Storing HTML source and PDF in a record

FiddleDiddle · February 29, 2024, 2:19pm

So my intention is to store both the PDF and HTML source of a tab into one record.

I prefer to review documents in PDF format but if I store the source HTML as well, so I can extract meta data from it in the future as required.

My code below seems to work fine, with the exception of the “set source of theRecord to theHTML”.
The documentation seems to imply this should work…

source ([text] : The HTML/XML source of a record if available or the record converted to HTML if possible.

		set name of theRecord to do JavaScript ("document.getElementsByTagName('h1')[0].innerHTML") in thisTab
		set theHTML to source of thisTab
		set thePDF to PDF of thisTab
		set data of theRecord to thePDF
		set URL of theRecord to theURL
		set source of theRecord to theHTML

No matter what I do the source of theRecord is always empty. Any suggestions ?

Thanks

Frank

chrillek · February 29, 2024, 2:32pm

How do you create theRecord, i.e. which type do you provide?

source makes only sense with HTML or if the content can be converted to HTML
data is not defined for HTML records

Looking at your code, you seem to be retrieving the HTML from a document open in a DT window (although you don’t say so, which makes me take an educated guess). But there’s no point in guessing – please describe what you do in detail and provide complete code.

Aside: Setting the name property to an HTML-valued attribute is probably non-sensical – you want text in the name, not arbitrary HTML. For example, the innerHTML of the h1 element on this HTML page is

'<span class="topic-statuses"></span><a class="widget-link topic-link" href="/t/storing-html-source-and-pdf-in-a-record/78863" title="" data-topic-id="78863"><span>Storing HTML source and PDF in a record</span></a><span class="header-topic-title-suffix">      \n\n</span>'

Is that what you want to have as the name of your record?

So, instead of innerHTML, use innerText.

FiddleDiddle · February 29, 2024, 2:51pm

Thanks for the quick response. I’m creating the record as a “PDF document”.

Based on what you’re saying it seems that storing the HTML in the “source” field in a PDF type record is not an option. So it seems like what I would like to achieve is not going to work. Or I’m going to need to do something a bit odd like storing it in a customer meta data field.

Thanks for the heads up on the innerText. I have to admit innerHTML has been working fine. But I’ll test and switch to innerText if it works.

Thanks for your help.

chrillek · February 29, 2024, 2:55pm

Right, that’s rather odd.

I gave you an example where it doesn’t work fine. It all depends on the inner HTML of the h1. If, for example, it contains a link or other things, the HTML will be different from the text. innerText always does The Right Thing™

BLUEFROG · February 29, 2024, 3:57pm

Why would you be trying to set the source of a PDF file like this? The source isn’t intended to be a place to store data like this.
What you’re doing should be using custom metadata.
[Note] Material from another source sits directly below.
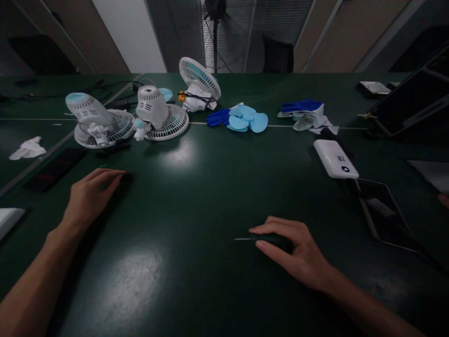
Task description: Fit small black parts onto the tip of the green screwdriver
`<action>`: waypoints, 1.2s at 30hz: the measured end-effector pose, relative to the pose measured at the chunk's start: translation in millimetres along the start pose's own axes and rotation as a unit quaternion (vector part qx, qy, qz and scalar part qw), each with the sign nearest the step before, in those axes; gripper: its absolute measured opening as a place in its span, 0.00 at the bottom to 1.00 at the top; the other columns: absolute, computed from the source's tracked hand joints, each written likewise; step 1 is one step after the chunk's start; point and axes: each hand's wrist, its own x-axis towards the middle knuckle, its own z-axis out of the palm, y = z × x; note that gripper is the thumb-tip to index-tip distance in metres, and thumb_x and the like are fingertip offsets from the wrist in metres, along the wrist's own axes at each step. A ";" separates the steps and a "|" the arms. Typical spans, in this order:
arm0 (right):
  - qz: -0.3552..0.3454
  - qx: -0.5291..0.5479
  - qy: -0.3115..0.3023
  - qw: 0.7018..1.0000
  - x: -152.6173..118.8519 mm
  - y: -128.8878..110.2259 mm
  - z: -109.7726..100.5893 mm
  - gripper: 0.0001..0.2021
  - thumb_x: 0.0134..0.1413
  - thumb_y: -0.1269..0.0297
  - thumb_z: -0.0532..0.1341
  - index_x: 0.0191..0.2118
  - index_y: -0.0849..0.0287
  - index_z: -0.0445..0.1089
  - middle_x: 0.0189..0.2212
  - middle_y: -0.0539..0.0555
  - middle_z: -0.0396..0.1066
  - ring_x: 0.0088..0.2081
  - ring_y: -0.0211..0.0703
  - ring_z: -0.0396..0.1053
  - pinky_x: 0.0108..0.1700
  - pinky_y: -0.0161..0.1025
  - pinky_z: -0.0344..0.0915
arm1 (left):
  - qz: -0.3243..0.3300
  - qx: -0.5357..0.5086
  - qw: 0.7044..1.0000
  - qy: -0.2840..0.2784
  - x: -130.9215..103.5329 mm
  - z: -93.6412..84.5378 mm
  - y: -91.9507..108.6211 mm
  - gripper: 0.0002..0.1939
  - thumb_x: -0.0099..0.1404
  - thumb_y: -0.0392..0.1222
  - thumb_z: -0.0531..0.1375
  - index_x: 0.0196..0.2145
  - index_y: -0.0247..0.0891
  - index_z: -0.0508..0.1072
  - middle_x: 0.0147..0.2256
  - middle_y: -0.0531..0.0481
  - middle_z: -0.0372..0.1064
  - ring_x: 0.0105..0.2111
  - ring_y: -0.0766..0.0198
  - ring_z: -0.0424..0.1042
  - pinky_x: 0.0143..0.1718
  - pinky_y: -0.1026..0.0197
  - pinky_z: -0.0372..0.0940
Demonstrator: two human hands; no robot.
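screwdriver [271,239] between right fingers [277,227]

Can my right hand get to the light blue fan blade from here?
Probably yes: nothing visible stands between your right hand and the fan blade, though it's a reach forward and that hand holds a screwdriver.

Your right hand [298,255] partly hides the dark-handled metal-shafted screwdriver [271,240] | left edge cuts off a flat white object [10,219] | you can't clearly read print on the white rounded power bank [331,158]

dark chair [278,54] beyond green table [203,196]
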 end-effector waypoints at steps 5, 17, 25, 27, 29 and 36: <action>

chrillek · February 29, 2024, 5:15pm

To store the result of converting PDF to HTML? I don’t even get what would be the point of duplicating information like that.

BLUEFROG · February 29, 2024, 5:17pm

I don’t understand the point of it either, but if there is a reason I’m missing the data should be stored in custom metadata, not trying to set the source of the document.

FiddleDiddle · March 1, 2024, 11:51am

The situation is, I have access to a site that has a history of the work I have done. The current version of the site is due to be shutdown in 12 months time. The replacement won’t contain the legacy data. The site hosts a page for each of my tasks. Each page includes a large number (80+) of fields of useful information as well as large sections of technical text.

I’m copying this information into DEVONthink. Thanks to @cgrunenberg and @chrillek I have a script that opens each page in turn and saves it as a PDF record. As it saves it, it extracts some fields from the HTML and saves them as custom metadata along side the PDF. I need to save the PDF for regulatory requirements so that I can demonstrate the content has not been tampered with (Yes I know PDFs can be tampered with but this is the regulatory standard).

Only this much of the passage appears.